DATA SEGMENT START

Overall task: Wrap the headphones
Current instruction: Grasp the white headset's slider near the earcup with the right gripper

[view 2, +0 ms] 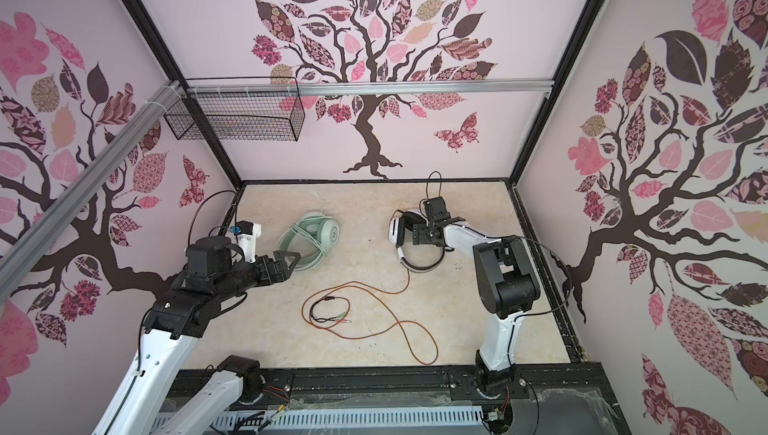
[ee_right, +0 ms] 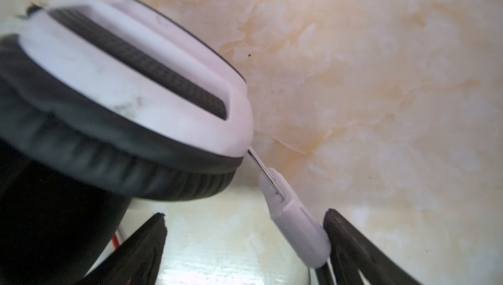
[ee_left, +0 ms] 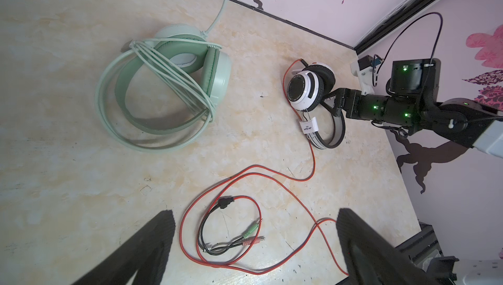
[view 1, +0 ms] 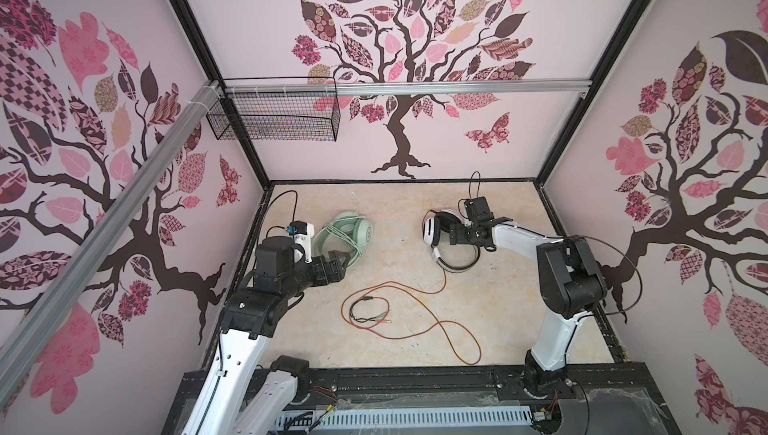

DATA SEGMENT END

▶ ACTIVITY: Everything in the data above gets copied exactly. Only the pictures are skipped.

▶ WRITTEN ANSWER:
Overall task: Wrap the headphones
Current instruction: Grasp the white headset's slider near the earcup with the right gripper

[view 2, +0 ms] 
[ee_right, +0 ms] 
[ee_left, +0 ms] 
[view 1, +0 ms] 

This answer is finished.